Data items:
[Start of section]

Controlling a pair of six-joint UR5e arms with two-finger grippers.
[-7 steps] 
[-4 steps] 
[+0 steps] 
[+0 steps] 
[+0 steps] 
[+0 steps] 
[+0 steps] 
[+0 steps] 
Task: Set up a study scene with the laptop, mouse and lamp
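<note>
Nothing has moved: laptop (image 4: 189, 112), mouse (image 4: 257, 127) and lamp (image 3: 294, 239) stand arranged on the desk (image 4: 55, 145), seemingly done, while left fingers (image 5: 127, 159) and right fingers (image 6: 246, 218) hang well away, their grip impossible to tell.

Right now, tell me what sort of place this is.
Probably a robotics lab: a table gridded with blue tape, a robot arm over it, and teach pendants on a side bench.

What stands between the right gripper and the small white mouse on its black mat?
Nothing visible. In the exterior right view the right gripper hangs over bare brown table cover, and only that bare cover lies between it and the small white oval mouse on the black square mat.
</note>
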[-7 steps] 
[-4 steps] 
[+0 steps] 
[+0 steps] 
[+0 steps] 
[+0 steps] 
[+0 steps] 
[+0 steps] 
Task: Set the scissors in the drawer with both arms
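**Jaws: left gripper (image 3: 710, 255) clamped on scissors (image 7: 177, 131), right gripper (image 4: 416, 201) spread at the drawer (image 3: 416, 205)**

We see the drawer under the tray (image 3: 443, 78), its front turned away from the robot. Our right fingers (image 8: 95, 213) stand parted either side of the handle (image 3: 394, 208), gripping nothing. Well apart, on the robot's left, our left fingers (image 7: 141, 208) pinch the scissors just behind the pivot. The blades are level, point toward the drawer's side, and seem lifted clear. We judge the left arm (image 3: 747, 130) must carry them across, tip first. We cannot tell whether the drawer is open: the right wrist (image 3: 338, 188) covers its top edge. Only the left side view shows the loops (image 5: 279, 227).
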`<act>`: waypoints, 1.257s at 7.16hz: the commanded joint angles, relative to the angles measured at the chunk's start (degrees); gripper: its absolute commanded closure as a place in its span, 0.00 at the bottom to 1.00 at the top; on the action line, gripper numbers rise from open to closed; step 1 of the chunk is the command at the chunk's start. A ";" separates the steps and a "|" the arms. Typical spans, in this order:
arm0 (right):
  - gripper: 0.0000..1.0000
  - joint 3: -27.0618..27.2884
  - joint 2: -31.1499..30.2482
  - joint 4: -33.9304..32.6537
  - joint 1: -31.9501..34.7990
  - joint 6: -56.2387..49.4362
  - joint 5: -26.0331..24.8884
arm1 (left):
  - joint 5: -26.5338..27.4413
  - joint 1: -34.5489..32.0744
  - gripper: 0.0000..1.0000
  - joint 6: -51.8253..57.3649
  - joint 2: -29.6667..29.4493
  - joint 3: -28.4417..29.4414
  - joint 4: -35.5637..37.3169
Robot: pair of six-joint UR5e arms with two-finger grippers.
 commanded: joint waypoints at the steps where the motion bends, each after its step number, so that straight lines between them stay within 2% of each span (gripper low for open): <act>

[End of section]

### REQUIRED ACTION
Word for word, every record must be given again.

### SOLUTION
Controlling a pair of six-joint UR5e arms with two-finger grippers.
[-7 steps] 
[-4 steps] 
[+0 steps] 
[+0 steps] 
[+0 steps] 
[+0 steps] 
[+0 steps] 
[+0 steps] 
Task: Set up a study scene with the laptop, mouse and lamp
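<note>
Nothing has moved: laptop (image 4: 189, 112), mouse (image 4: 257, 127) and lamp (image 3: 294, 239) stand arranged on the desk (image 4: 55, 145), seemingly done, while left fingers (image 5: 127, 159) and right fingers (image 6: 246, 218) hang well away, their grip impossible to tell.

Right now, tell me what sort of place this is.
Probably a robotics lab: a table gridded with blue tape, a robot arm over it, and teach pendants on a side bench.

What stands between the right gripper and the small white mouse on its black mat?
Nothing visible. In the exterior right view the right gripper hangs over bare brown table cover, and only that bare cover lies between it and the small white oval mouse on the black square mat.
</note>
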[-7 steps] 
[-4 steps] 
[+0 steps] 
[+0 steps] 
[+0 steps] 
[+0 steps] 
[+0 steps] 
[+0 steps] 
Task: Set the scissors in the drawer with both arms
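**Jaws: left gripper (image 3: 710, 255) clamped on scissors (image 7: 177, 131), right gripper (image 4: 416, 201) spread at the drawer (image 3: 416, 205)**

We see the drawer under the tray (image 3: 443, 78), its front turned away from the robot. Our right fingers (image 8: 95, 213) stand parted either side of the handle (image 3: 394, 208), gripping nothing. Well apart, on the robot's left, our left fingers (image 7: 141, 208) pinch the scissors just behind the pivot. The blades are level, point toward the drawer's side, and seem lifted clear. We judge the left arm (image 3: 747, 130) must carry them across, tip first. We cannot tell whether the drawer is open: the right wrist (image 3: 338, 188) covers its top edge. Only the left side view shows the loops (image 5: 279, 227).
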`<act>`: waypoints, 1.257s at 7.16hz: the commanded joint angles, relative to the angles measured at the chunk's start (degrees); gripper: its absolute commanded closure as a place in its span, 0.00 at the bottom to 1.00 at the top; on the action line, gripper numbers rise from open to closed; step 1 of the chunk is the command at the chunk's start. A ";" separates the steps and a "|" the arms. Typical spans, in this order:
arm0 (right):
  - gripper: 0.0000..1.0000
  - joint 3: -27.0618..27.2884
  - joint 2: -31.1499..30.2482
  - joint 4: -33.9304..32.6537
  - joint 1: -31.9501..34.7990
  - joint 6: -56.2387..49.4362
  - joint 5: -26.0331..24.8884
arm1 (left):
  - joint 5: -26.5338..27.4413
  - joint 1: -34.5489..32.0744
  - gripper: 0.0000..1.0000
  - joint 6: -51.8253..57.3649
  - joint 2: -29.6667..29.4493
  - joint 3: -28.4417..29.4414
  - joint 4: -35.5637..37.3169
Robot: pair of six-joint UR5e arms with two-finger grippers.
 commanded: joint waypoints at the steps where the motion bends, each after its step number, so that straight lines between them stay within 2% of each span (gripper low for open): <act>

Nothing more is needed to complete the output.